About the Author:
About the Author:
Marshall Blonsky, who has taught critical theory at Vassar College, is now a professor at New York University and the New School for Social Research. He is a frequent contributor to Harper's, The Washington Post Outlook, The New York Times Magazine, Vanity Fair, and other publications.
From Kirkus Reviews:
Now that the car is no longer the center of our technology, ``What is the new order in the making?'' In the style of Roland Barthes, Blonsky (Semiotics/New School for Social Research) sets out ``to decode a series of American myths,'' and the contents of his interviews with assorted celebrities and thinkers are at once astute and entertaining. Superficiality may be at issue (surface ``is an organizing category of the early 90's''), but Blonsky talks perceptively to and about Madonna and Yevtushenko, fashion models and Stephen King, Armani and Umberto Eco as he considers subjects as diverse as the N.Y.C. subway system, American food tastes, and the charm of John Gotti. Blonsky, for his part, is hip, not cynical, aware of his own posturing with particular individuals and temperate with linguistic special effects as he elaborates on signs from codes often ``unwritten and usually unconscious''--fashion, pornography, advertising, horror stories. Several designers tell him how to dress; porn-star Annie Sprinkle has admirers line up for a speculum show; Ted Koppel acknowledges the edge given by distance (e.g., no eye contact) during an interview.
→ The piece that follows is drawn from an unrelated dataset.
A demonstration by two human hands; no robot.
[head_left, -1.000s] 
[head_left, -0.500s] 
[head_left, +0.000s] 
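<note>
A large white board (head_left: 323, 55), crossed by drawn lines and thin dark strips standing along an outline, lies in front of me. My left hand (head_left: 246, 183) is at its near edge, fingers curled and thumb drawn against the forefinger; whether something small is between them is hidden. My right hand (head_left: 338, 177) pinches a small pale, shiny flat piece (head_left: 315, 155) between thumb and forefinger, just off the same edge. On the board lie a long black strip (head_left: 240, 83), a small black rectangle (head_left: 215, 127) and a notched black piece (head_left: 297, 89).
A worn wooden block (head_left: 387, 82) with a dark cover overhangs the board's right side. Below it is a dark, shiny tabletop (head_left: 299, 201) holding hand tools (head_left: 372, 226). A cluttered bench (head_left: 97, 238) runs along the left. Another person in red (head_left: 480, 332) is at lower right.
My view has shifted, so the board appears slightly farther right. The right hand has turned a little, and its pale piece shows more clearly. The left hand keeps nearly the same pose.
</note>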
Most of Blonsky's interviews here proceed beyond simple revelation (Merv Griffin says Wheel of Fortune home-viewers are supposed to guess the answer before contestants) to more provocative insights (Mario Rollini on connections between thinking and chair-design, or Costa-Gavras's fear that ``we're losing our capacity to be attentive''). Generally, the author directs and shapes the conversation, aware of a concentration on ``art more than truth'' while offering proportioned comments of his own (``American taste is dominated by advertising, and advertising appeals to the visual and social''). Americans have been cued in to bits of this ever since Vance Packard introduced The Hidden Persuaders; with its broad-ranging ideas and worldly accents, though, this book has a rather specific niche/market of its own--big city, university campus, the coasts- -and don't underestimate its power to stimulate discussion about popular culture. (Thirty halftones.) -- Copyright ©1991, Kirkus Associates, LP. All rights reserved.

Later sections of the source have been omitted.